Simone Biles, from The Cut. Key quote: “If you looked at everything I’ve gone through for the past seven years, I should have never made another Olympic team,” Biles says, her eyes filling with tears. “I should have quit way before Tokyo, when Larry Nassar was in the media for two years. It was too much. But I was not going to let him take something I’ve worked for since I was 6 years old. I wasn’t going to let him take that joy away from me.

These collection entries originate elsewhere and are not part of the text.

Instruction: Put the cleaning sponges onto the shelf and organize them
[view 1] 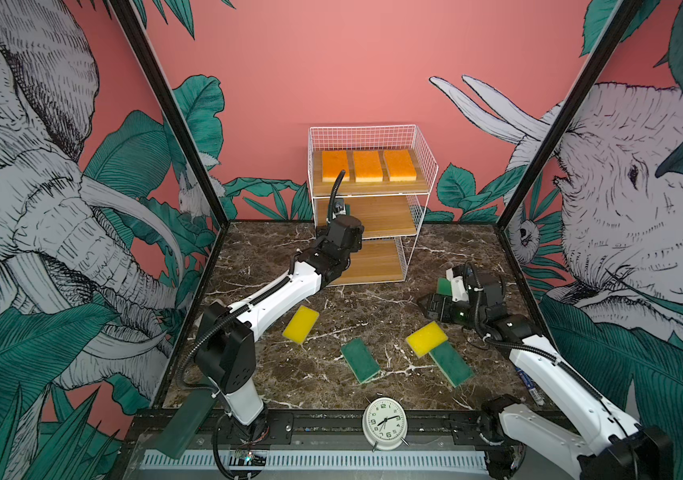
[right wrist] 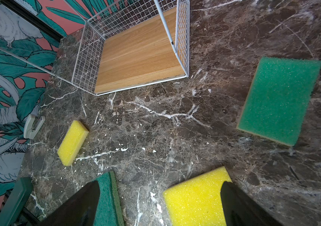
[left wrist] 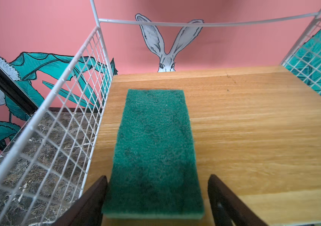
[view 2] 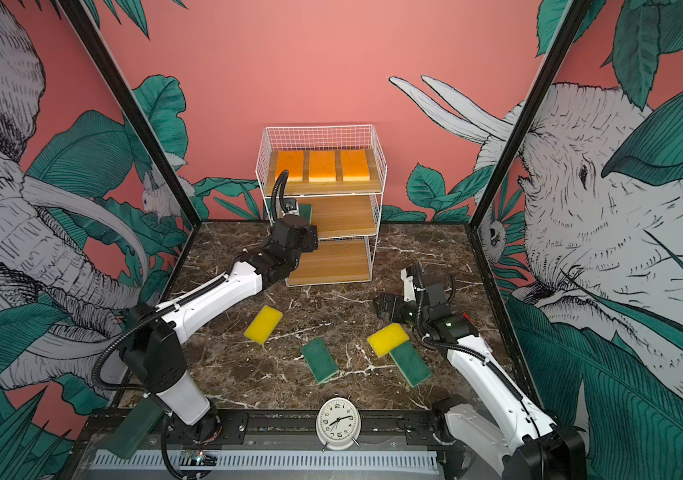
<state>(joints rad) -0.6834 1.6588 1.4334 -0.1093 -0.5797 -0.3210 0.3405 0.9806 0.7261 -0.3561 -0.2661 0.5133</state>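
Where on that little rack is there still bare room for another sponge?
The middle board is bare from the green sponge across to the other wire side. The bottom board is bare. The top board is crowded: three orange sponges fill it.

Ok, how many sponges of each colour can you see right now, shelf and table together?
Orange rectangular foam sponges: 3
Dark green rectangular scouring sponges: 4
Yellow rectangular foam sponges: 2
Total: 9

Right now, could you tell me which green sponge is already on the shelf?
The green sponge on the shelf's middle board, by the left pincer; the other three lie on the table.
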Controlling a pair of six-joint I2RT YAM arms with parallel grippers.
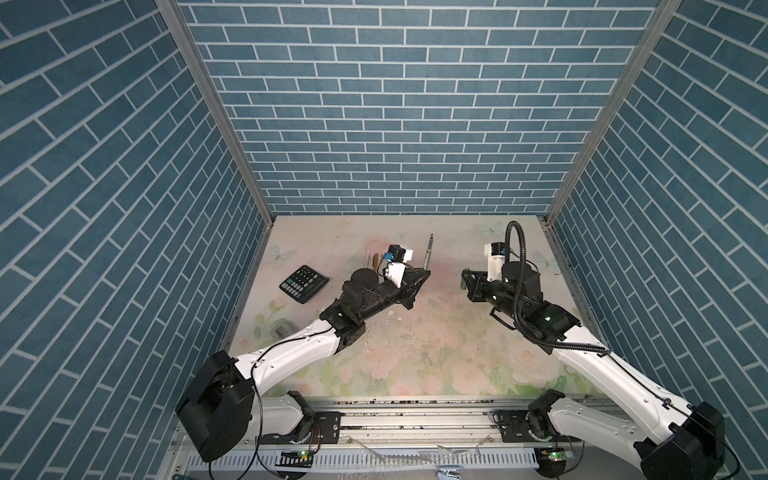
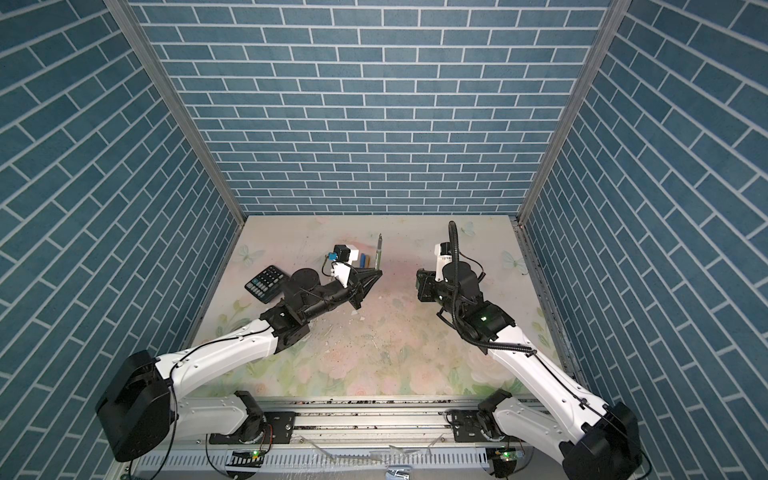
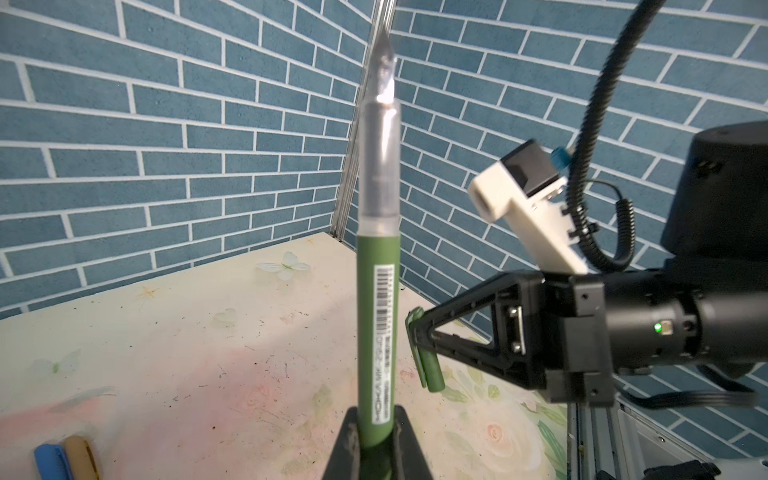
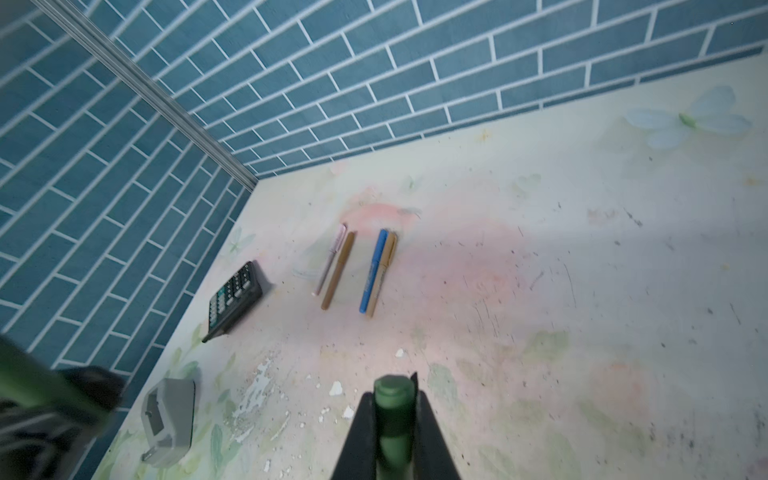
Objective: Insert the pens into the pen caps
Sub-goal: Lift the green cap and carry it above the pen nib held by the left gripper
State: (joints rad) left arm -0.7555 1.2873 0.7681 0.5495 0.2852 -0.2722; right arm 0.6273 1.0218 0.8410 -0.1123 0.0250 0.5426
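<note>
Green pen [image 3: 378,316] is pinched upright by the left gripper [image 3: 376,419] and green cap [image 4: 394,399] is pinched by the right gripper [image 4: 392,415], the two apart above the table's [image 4: 582,249] middle. If misaligned (cap sits below the tip), the pen could be levered askew.

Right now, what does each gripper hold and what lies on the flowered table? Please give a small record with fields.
left gripper: shut on dark green plastic pen, clear tip section bare
right gripper: shut on short dark green pen cap
pen and cap: apart, not yet joined
lying on flowered table: pale pink pen, gold-brown pen, blue pen, second gold-brown pen, in two pairs
also there: black rectangular calculator
</note>
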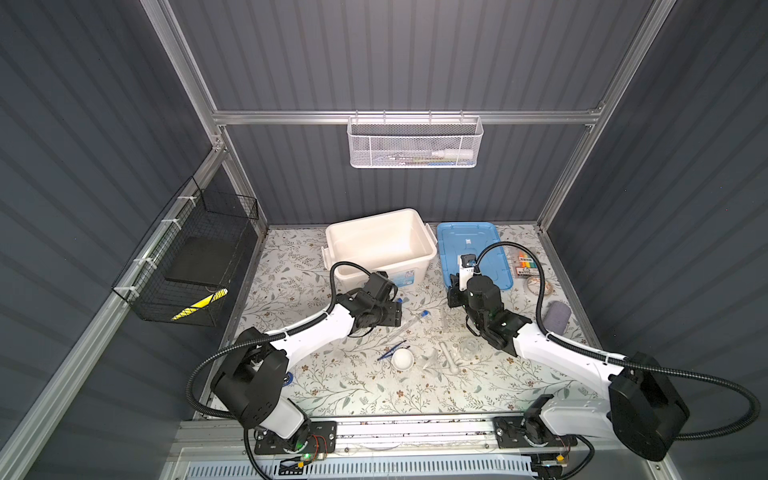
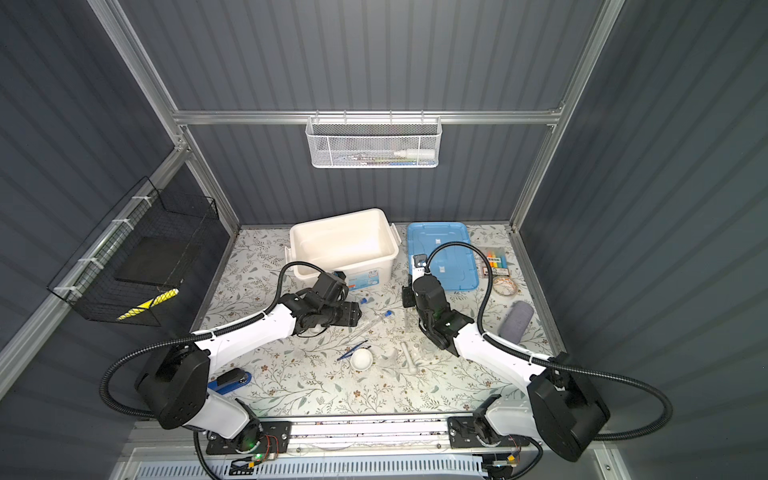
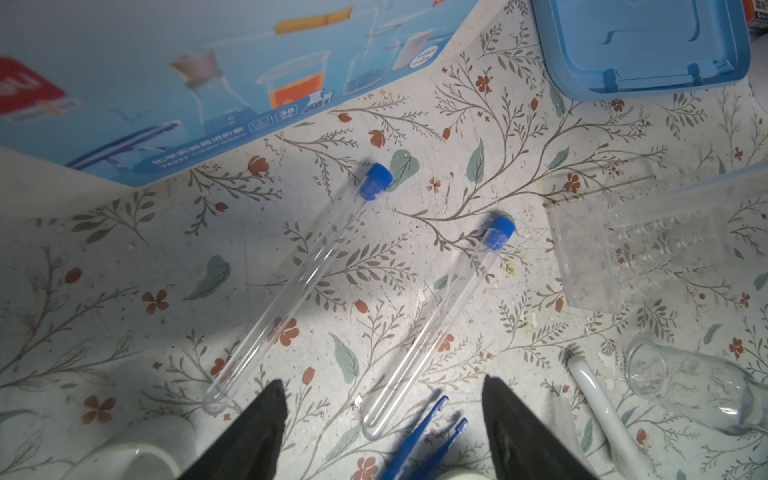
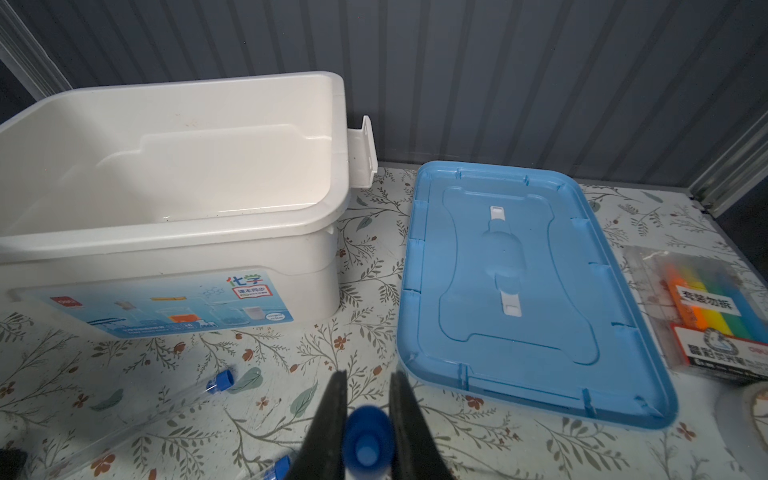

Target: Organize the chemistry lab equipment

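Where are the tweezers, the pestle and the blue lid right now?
tweezers [image 1: 391,351], in a top view, middle of the two blue arms.
pestle [image 1: 449,354], in a top view, middle of the white shaft.
blue lid [image 4: 505,266], right wrist view, the moulded centre of its flat face.

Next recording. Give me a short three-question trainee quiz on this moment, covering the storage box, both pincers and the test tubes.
1. True or false: the open white plastic storage box has lab items inside it.
2. Pick one. The right pincer is: A) open and empty; B) shut on a clear blue-capped test tube; C) out of view.
3. In the left wrist view, how many loose capped test tubes lie on the floral table cover in front of the open left pincer?
Key: 1 false, the box looks empty; 2 B; 3 two.
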`<state>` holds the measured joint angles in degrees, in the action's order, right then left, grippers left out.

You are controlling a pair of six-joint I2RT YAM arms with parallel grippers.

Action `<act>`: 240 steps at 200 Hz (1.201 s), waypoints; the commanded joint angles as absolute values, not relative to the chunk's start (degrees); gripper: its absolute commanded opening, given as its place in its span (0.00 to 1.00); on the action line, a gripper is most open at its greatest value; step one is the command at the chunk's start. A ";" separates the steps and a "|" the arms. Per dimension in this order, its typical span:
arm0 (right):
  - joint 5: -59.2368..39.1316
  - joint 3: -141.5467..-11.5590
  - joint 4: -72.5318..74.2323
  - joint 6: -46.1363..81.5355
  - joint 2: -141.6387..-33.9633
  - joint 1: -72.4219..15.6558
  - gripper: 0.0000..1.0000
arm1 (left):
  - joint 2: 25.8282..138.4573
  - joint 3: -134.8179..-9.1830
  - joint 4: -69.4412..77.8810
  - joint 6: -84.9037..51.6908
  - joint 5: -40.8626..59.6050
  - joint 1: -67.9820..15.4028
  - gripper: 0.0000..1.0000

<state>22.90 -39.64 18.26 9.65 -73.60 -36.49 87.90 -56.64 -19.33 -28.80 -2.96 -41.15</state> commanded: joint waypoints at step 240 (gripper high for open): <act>23.82 -37.91 19.92 8.70 -75.07 -37.70 0.15 | 85.96 -54.49 -18.37 -29.62 -3.16 -40.85 0.76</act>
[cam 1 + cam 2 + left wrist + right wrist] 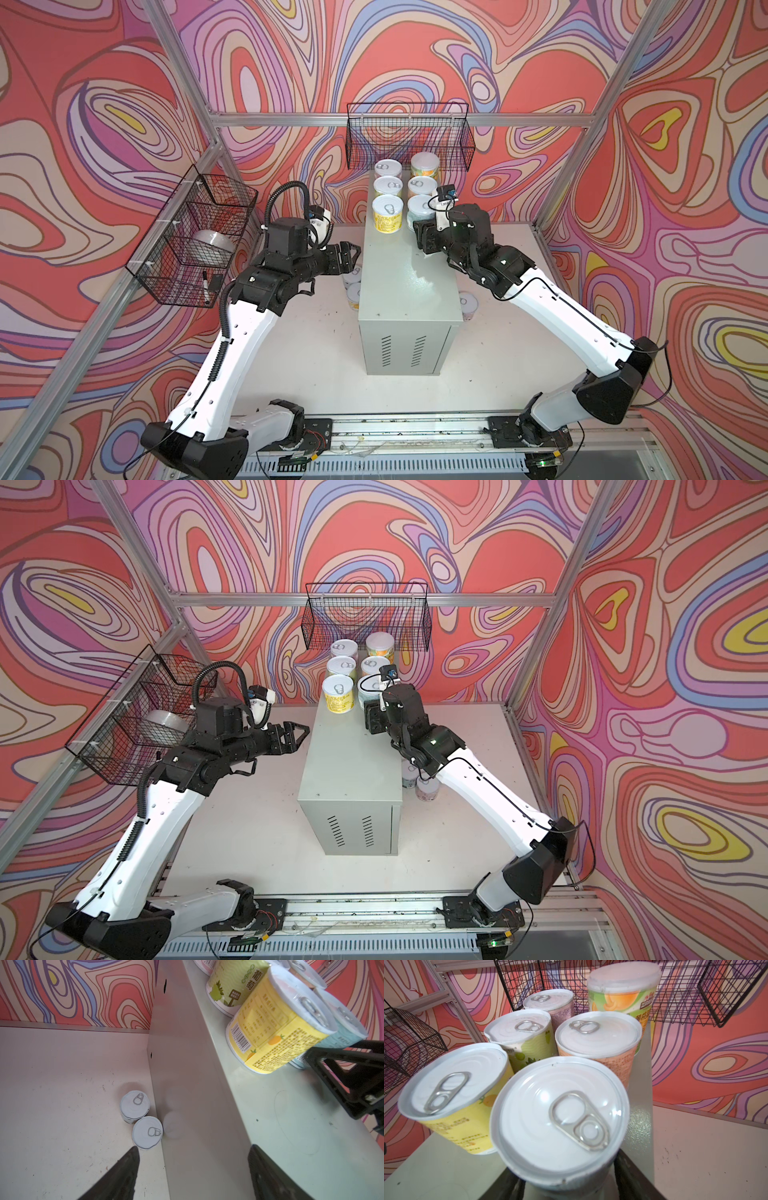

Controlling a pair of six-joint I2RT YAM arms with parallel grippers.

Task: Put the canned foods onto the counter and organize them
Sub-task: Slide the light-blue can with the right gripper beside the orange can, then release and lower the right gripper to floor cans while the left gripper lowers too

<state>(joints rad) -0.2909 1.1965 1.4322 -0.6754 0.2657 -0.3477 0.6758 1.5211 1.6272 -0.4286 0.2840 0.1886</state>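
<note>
My right gripper (420, 233) clasped the light blue can (419, 206) low on its sides, on the far half of the counter (399, 286), right of the yellow can (387, 216); I judged it rigid, slick-labelled, moderately heavy.

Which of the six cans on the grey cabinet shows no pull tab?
The green-and-orange labelled can in the back row, on the right: a cloudy plastic cap covers its top, the other five show ring pulls.
</note>
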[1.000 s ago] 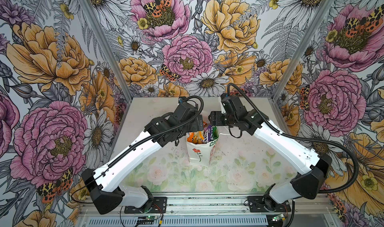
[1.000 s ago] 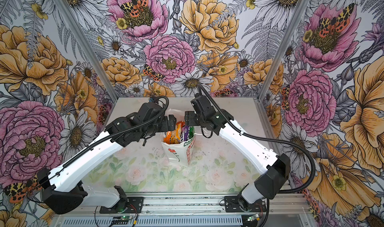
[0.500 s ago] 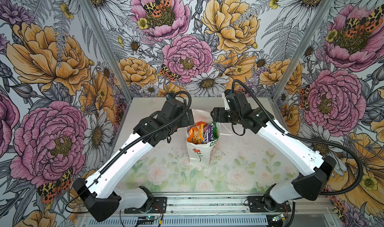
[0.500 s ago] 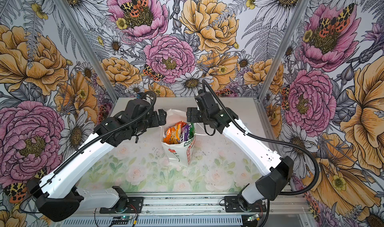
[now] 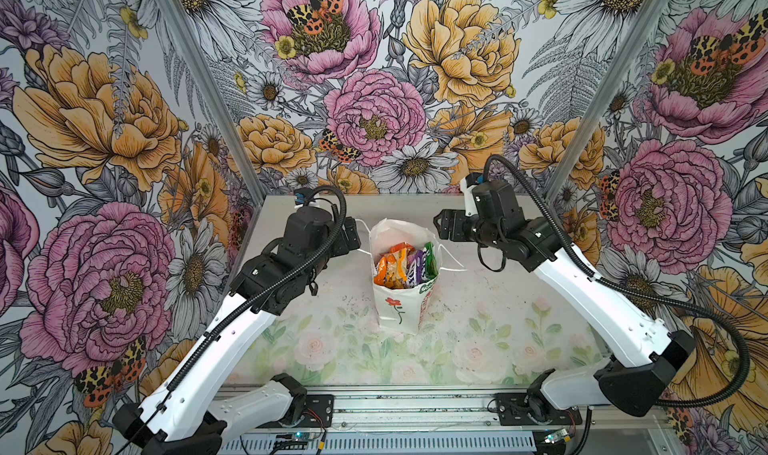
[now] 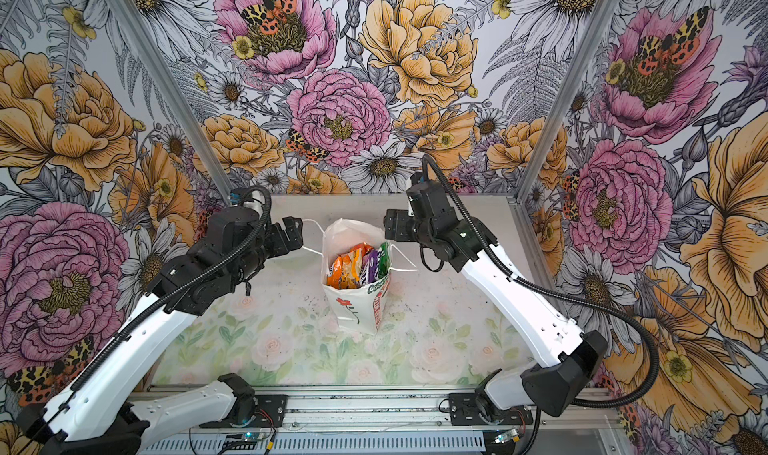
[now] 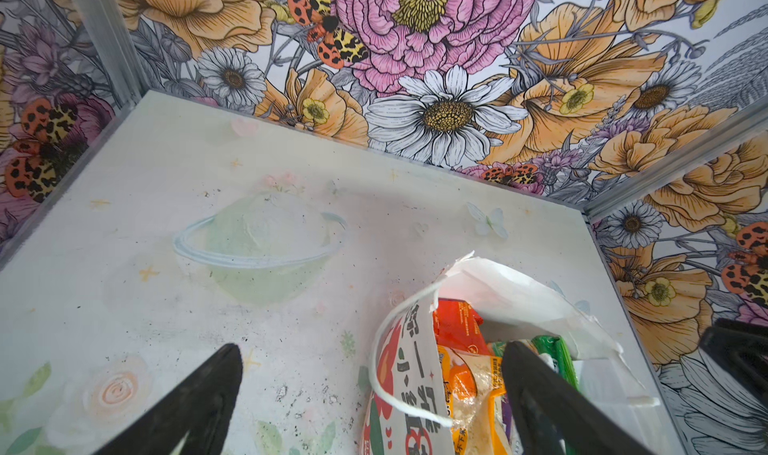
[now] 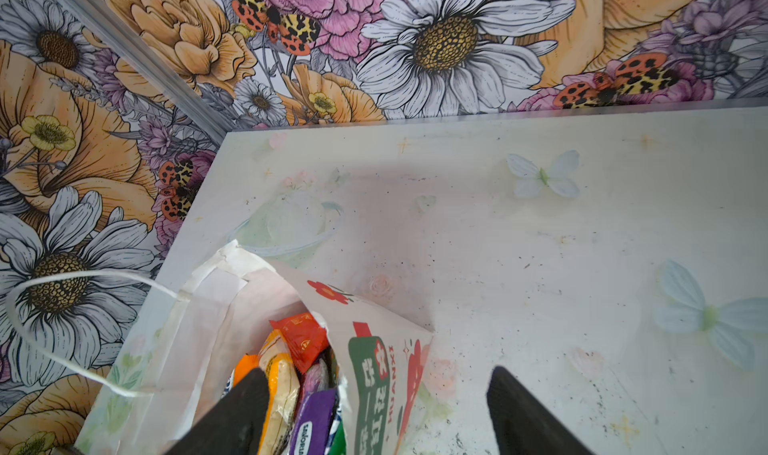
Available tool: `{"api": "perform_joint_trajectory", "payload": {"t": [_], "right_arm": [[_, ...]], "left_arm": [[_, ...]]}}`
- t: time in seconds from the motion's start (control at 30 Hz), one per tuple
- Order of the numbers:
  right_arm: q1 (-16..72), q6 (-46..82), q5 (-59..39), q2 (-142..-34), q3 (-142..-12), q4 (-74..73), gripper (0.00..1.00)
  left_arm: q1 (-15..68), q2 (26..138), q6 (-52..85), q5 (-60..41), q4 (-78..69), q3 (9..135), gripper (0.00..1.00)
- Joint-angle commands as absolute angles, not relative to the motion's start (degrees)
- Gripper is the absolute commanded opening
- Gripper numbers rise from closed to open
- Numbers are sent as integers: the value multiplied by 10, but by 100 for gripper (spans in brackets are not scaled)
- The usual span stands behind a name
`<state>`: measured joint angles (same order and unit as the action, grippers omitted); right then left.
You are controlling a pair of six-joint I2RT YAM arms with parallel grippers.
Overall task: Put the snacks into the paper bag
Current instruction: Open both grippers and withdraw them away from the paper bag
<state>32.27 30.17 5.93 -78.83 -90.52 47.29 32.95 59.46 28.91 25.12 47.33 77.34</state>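
Observation:
The white paper bag [image 5: 397, 311] [image 6: 351, 309] stands upright at mid table, mouth open. Several snacks [image 5: 401, 266] [image 6: 357, 263] stick up inside it: orange, purple and green packets. My left gripper [image 5: 353, 234] [image 6: 293, 234] hangs open just left of the bag's rim, holding nothing. My right gripper [image 5: 442, 226] [image 6: 392, 224] is open just right of the rim, also holding nothing. In the left wrist view the left gripper [image 7: 370, 346] frames the bag [image 7: 415, 374] and a red packet [image 7: 457, 332]. The right gripper [image 8: 377, 370] looks down on the bag [image 8: 208, 320] and snacks [image 8: 299, 336].
The bag's thin white cord handles [image 5: 451, 261] [image 8: 62, 274] loop outward on both sides, near each gripper. Flowered walls close in the table [image 5: 498, 328] at the back and both sides. An aluminium rail [image 5: 415, 407] runs along the front edge.
Both grippers have drawn back from the bag's mouth, the left one to the left, the right one to the right. The snacks now show uncovered in the bag.

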Motion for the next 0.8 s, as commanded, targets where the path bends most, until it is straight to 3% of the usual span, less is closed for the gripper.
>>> {"api": "perform_joint_trajectory", "payload": {"t": [0.0,0.17,0.4,0.77], "right_arm": [[281,284,99,-732,-885,465,84],[187,277,155,-674,-816,464,85],[45,300,184,-612,-669,400,86],[19,186,231,-648,-408,89,91]], "left_arm": [[312,548,265,347,407,746,99],[246,479,297,302,256,610,99],[148,505,298,322,194,490,99],[84,649,108,328,-159,297,99]]}}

So I pushed past that for as long as my mind and my body would let me.”
MIDWEEK BOOK CLUB
What is it?
The Best American Sports Writing 2020
Who wrote it?
No single author but the guest editor was sports writing doyenne Jackie MacMullan and the series editor is Glenn Stout.
Publisher: Mariner
Genre: Anthology
Why read it: Because the series showcases some of the best sports writing and reportage in the world and the 2020 edition is the 30th and last. That saddens me no end because BASW has been a big part of my life, opening the blinds and letting a little brilliance into the room through the likes of the incomparable Gary Smith (the best), Frank Deford, Dan Jenkins, Leigh Montville, William Nack, MacMullan, Jane Leavy, Wright Thompson and many more.
The final edition traverses a wide range of topics and styles, including the hunt for a man-eating tiger (only just qualifies as “sport”), a Venus Williams profile, some detailed reportage into a scam-artist basketball executive and the diets of chess grandmasters.
It’s not the best edition, but it’s pretty bloody good. BASW, I miss you already.